Fields was long since estranged from wife and child, but they would resurface from time to time throughout his life, and in fact, he did have a reapproachment with son Claude toward the end. Otherwise, there was a series of mistresses in and out of Field’s life, most notable of these being the strikingly beautiful Carlotta Monti, who lived long enough to profit from the latter day revival with a memoir about their years together. She's (above) playing Field’s secretary, a real life role as well, in The Man On The Flying Trapeze (1935). I’d heard for years how Fields wrote stories on backs of envelopes and bamboozled fortunes out of Universal for their screen adaptation. Alas, that appears to be yet more studio banana oil Don Lockwood talked about, for in fact, Fields poured tremendous effort into preparation of four comedies he did for Universal. These would become the comedian's primary legacy thanks to successful theatrical re-issues mounted during the late sixties and seventies. Fields was fairly trapped by the flamboyant image he and press agents fostered over the years, so he was less a human being than some Dickens character brought to life (as most convincingly, in David Copperfield). That attempt to cast him as The Wizard Of Oz came very close to reality, but delays and prior commitment to do You Can’t Cheat An Honest Man put paid to that tantalizing possibility. Would his presence in Oz have been too overpowering? He’d surely have embellished the role, and we’d naturally want more of him. Fields might well have played off other characters more effectively than Frank Morgan --- but would The Wizard Of Oz have suffered for all of us just waiting for our man to show up?

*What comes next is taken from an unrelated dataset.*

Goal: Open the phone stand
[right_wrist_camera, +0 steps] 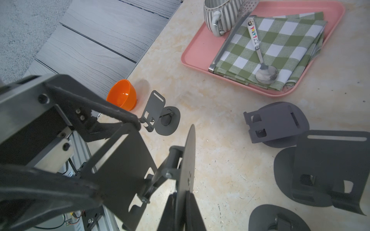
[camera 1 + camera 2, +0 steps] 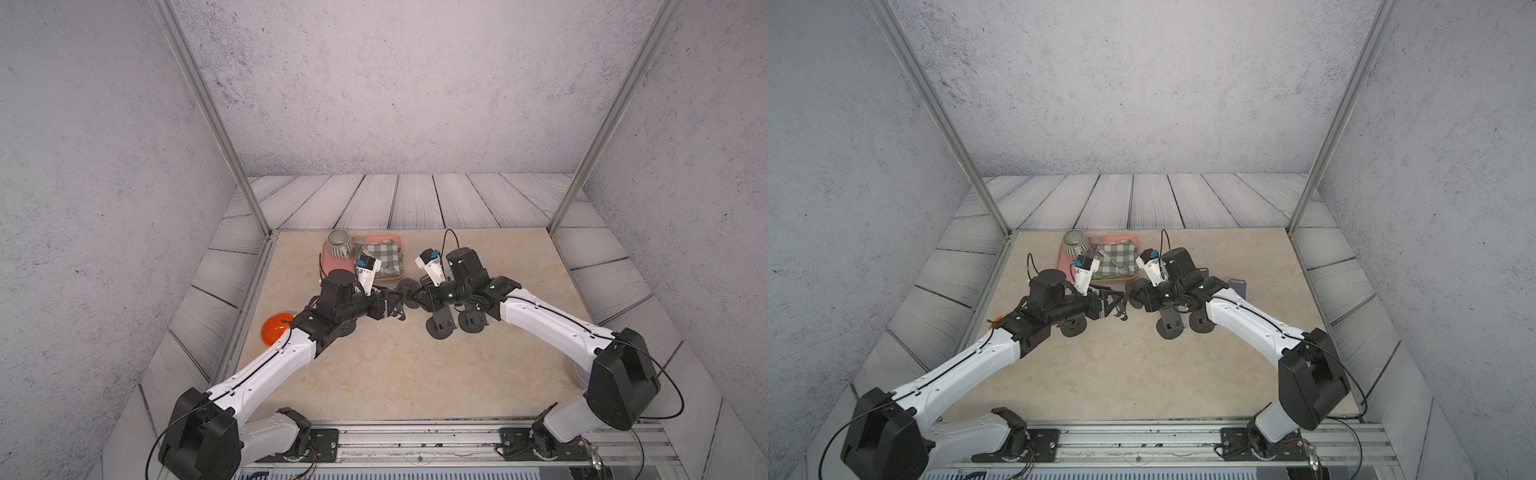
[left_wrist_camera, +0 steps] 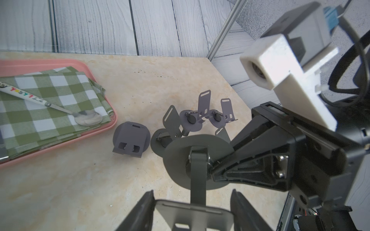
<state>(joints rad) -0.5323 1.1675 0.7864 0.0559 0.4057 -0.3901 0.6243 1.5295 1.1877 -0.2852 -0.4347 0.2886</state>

This merry group you see with Bill includes a well-lubricated John Barrymore, John Carradine, and John Decker, among others. It was this sort of company that laid Fields low during final years when he couldn’t get insured to do another feature. Audience apathy was another factor. James Curtis writes that The Bank Dick and Never Give A Sucker An Even Break were both D.O.A. at the B.O., so Universal wanted no further part of him. From here on in, screen work would be limited to specialty appearances and "guest" cameos (here playing pool in one of them, Follow The Boys). The costume test is from Tales Of Manhattan, but Field's contribution to that omnibus feature was cut prior to release, despite preview audiences who said it was the best thing about an otherwise unremarkable show. Now it’s back at last, in a DVD compilation of Fox outtakes, and Field’s footage is alone worth the price. One of his secretaries from those idle years (could it be the one seated outdoors with him here?) recalled Bill only once using his stage voice, and that when they encountered some fans while out on a drive. I wonder what W.C. Fields did sound like when he wasn’t being W.C. Fields… Anyway, toward the end he speculated as to how things might have turned out had he left the whisky alone. A longer life perhaps, but he surely wouldn’t have been the Fields we know and revere.